Der Ballon mit einer Spannbreite von über zehn Metern bestand laut Angaben einer Anwohnerin aus einer aus vielen Einzelstücken zusammengeklebten milchig-weißen Plastikplane, „wie man sie hier zum Renovieren benutzt“. Die an der Plane befestigten zahlreichen dünnen orangefarbenen Nylonfäden waren zu einer dicken Leine verknüpft, an der ein etwa sechs Kilo schwerer Sandsack und eine Tragevorrichtung hingen. In der Vorrichtung wurden eine braune Lederjacke und mehrere Plastiktüten mit Kleidung und persönlichen Gegenständen entdeckt: diverse Chemie-Lehrbücher von DDR-Verlagen, ein Köfferchen mit einem Radio und Musik-Kassetten - eine davon mit Pink-Floyd-Musik -, Beruhigungstabletten und ein Sparbuch auf den Namen Winfried Freudenberg. In der Nähe des Ballonlandeplatzes wurden auch Ausweispapiere gefunden, die darauf schließen lassen, daß auch eine Frau im Tragegestell mitgeflogen war.

Gegen 15.30 Uhr wurde im Garten der Limastraße 9 eine männliche Leiche gefunden. Sofort wurde die Vermutung gehegt, daß es sich um den 32jährigen Winfried Freudenberg handele, was der polizeiliche Lagedienst jedoch erst bei Redaktionsschluß bestätigte. Nach Polizeiangaben hat sich inzwischen ein Anwohner der Limastraße als Zeuge gemeldet, der gegen 7.30 Uhr nahe seines Hauses ein „plumpsendes Geräusch“ hörte, diesem jedoch keine Bedeutung beigemessen hatte.

Der Staatsschutz hat die Ermittlungen übernommen, zur Feststellung der genauen Todesursache wurde die Obduktion der Leiche angeordnet. Staatsschutzsprecher Piete gab als „vorläufiges Ergebnis“ gestern einen Absturz aus großer Höhe an. Der Leichnam weise diverse Knochenbrüche und innere Verletzungen auf.
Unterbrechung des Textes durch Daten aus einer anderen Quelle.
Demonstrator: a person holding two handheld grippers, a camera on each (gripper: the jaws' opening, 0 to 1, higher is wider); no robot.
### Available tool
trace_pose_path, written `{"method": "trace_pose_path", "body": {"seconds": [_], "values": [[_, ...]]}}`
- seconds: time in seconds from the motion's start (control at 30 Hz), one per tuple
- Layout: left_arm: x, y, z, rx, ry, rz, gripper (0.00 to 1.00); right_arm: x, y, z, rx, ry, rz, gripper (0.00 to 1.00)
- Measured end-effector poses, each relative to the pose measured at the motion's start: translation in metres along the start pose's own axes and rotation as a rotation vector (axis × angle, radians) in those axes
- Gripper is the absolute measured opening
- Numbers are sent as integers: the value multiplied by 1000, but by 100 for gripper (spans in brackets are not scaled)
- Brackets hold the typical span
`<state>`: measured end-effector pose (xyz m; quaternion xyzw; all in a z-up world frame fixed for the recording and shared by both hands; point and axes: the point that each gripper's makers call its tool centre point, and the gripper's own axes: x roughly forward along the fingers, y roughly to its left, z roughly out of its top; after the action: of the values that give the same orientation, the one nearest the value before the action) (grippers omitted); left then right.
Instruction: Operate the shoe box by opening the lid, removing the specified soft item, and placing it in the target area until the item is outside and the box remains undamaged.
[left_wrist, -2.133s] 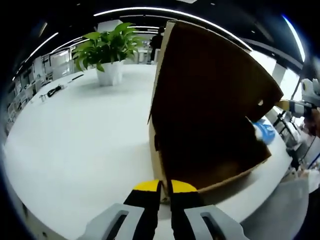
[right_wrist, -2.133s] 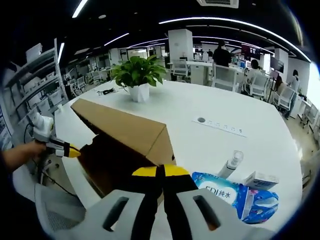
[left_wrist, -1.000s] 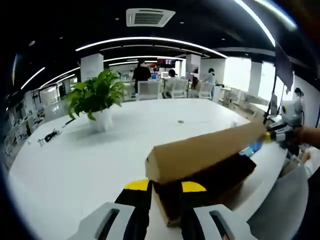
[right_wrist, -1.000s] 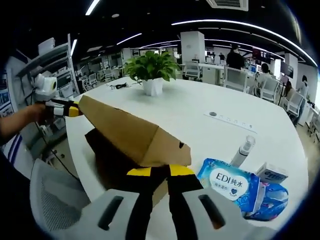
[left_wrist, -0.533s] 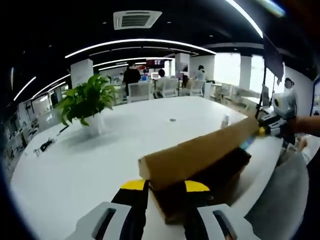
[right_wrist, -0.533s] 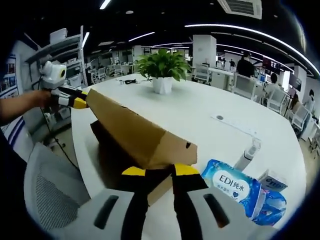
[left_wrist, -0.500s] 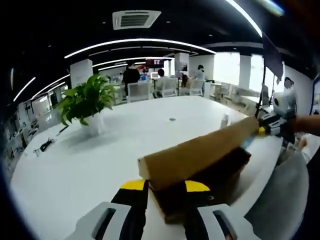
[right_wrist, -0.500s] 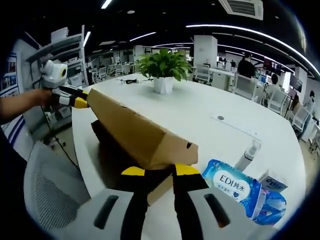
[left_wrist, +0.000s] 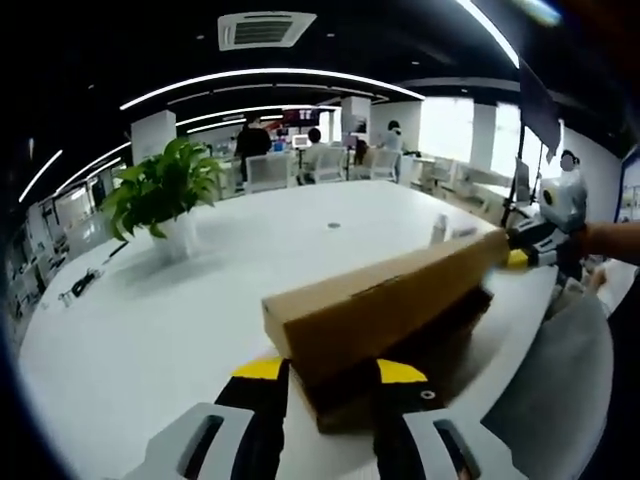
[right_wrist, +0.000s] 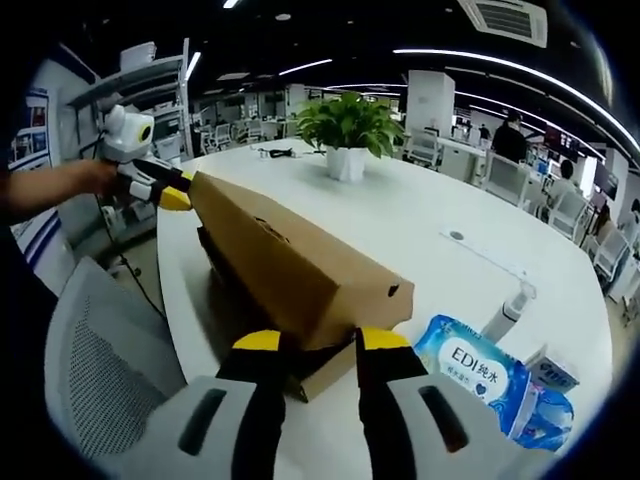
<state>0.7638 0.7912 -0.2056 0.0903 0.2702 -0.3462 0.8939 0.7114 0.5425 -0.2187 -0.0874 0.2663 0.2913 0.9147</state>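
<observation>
Both hand-held grippers (left_wrist: 328, 372) (right_wrist: 320, 345) gripping (jaws parted).

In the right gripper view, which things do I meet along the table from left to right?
Other hand-held gripper → cardboard box → tissue pack → small white carton.

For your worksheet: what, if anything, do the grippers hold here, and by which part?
Both hold the cardboard lid by its opposite short ends: left gripper at one, right gripper at the other.

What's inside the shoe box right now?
The lid sits low over the shoe box, leaving a dark gap. Nothing inside can be made out; the lid covers the interior.
</observation>
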Motion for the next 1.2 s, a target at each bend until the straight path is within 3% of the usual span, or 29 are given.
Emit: {"method": "trace_pose_path", "body": {"seconds": [0.23,0.67,1.2], "values": [[5,-1,-15,-19,33,-26,36,2,6,-8,9,19,40,30],[7,-11,-24,-63,64,-54,38,8,15,-21,9,48,92,37],[17,-4,-40,-84,105,-56,36,17,15,-35,76,77,94,34]]}}
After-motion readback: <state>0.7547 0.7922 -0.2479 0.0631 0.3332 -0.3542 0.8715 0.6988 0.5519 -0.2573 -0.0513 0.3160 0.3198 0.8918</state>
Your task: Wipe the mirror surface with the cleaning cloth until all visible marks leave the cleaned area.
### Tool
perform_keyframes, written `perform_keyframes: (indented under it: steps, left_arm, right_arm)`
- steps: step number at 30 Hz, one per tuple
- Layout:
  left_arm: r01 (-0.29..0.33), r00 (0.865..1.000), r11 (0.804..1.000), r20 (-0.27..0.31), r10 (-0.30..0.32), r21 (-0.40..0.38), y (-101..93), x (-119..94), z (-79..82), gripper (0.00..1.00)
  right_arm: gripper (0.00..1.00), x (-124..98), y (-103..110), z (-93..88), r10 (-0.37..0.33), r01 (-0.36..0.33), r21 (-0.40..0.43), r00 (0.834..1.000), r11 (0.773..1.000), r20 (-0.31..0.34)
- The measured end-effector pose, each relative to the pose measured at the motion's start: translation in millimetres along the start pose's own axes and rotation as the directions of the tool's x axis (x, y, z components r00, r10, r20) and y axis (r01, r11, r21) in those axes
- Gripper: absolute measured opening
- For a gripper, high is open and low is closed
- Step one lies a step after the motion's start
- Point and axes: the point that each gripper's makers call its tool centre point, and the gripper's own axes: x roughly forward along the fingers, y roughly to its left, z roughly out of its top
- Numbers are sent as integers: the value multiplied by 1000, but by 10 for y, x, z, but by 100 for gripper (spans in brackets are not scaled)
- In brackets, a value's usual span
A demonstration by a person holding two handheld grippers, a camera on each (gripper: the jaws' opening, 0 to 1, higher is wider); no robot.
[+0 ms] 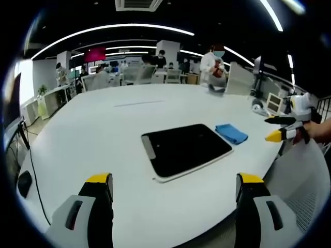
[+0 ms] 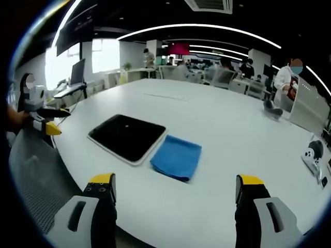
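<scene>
Two grippers hover with jaws spread and empty. Ahead of the right gripper, slightly left, the blue cleaning cloth lies flat, touching the dark mirror further left. The left gripper faces the mirror; the right sits nearer the cloth.

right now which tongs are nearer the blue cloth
Right. The blue cloth lies just ahead of the right tongs, near that table edge. From the left tongs, it sits beyond the mirror, on its far side.
</scene>
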Motion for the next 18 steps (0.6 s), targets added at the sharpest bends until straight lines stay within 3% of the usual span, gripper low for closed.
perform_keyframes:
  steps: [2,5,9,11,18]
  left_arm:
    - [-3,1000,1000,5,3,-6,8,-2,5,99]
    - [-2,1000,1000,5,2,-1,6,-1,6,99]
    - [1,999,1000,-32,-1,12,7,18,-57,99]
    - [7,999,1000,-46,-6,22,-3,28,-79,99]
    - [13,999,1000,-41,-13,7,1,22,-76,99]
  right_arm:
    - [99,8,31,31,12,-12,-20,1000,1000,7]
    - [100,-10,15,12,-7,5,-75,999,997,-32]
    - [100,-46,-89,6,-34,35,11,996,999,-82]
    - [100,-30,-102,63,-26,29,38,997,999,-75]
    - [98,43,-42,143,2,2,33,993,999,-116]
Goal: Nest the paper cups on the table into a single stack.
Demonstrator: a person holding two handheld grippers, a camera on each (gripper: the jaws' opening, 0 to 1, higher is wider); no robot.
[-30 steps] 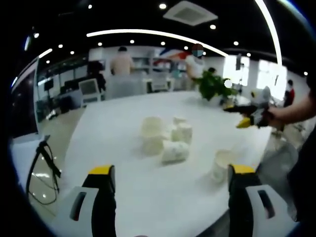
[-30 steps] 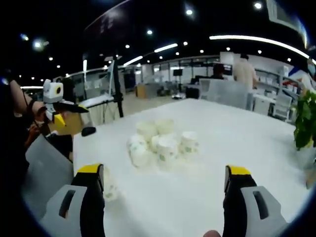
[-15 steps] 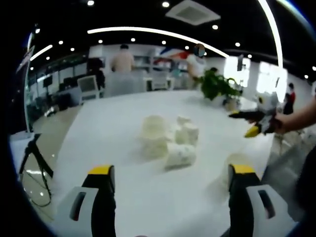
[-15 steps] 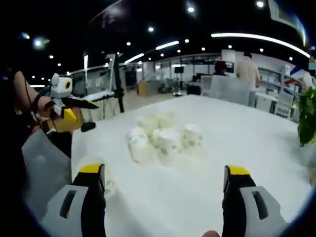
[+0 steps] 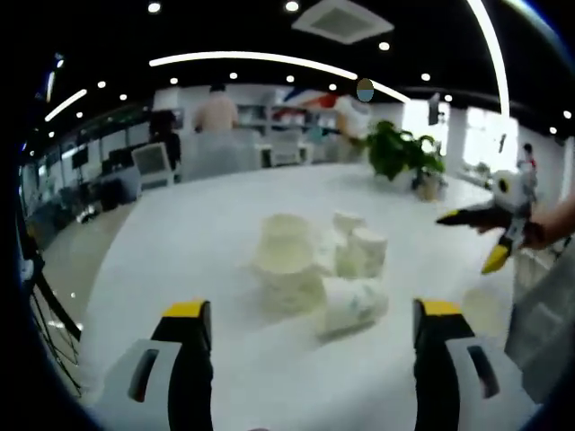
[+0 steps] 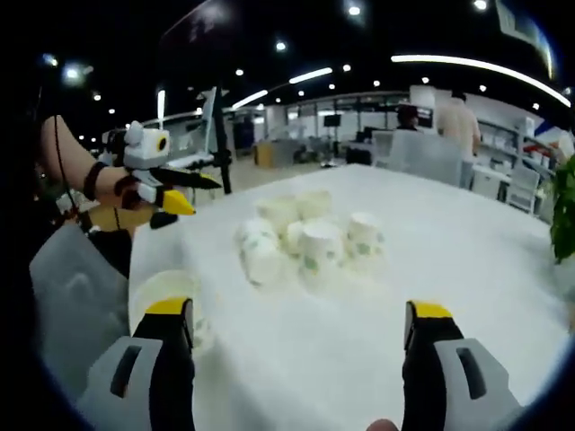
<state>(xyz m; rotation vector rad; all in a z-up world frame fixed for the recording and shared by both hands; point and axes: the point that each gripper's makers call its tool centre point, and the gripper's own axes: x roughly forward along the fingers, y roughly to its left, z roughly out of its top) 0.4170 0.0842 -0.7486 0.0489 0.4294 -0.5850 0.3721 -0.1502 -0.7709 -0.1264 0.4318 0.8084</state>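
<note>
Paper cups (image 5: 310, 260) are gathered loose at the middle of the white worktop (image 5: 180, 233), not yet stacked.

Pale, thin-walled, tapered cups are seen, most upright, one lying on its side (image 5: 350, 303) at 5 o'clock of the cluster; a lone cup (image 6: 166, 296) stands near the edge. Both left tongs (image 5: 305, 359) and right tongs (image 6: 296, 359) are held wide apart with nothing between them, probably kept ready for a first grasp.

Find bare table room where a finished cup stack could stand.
Free: the table stretch between the paper cup cluster and the right gripper, and the far side toward the potted plant. Crowded: the cluster, plus the lone cup at the edge.
</note>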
Unklarheit besteht auch noch darüber, von wo in der DDR der Ballon kam und womit er angetrieben wurde. Zur Flugrichtung steht bislang fest, daß er sich südlich der Fundstelle von Winfried Freudenbergs Leiche im Baum verfing. Was darauf schließen ließe, daß er von Norden gekommen sein muß. Anwohner beobachteten den Anflug jedoch aus südöstlicher Richtung, woher der Wind heute morgen auch kam. Auch über das Antriebsmittel ist bislang noch nichts bekannt. Ein Heizgerät oder Brenner wurde nicht gefunden. Wahrscheinlich wurde das Gerät als unnötiger Ballast gleich nach dem Abflug abgeworfen.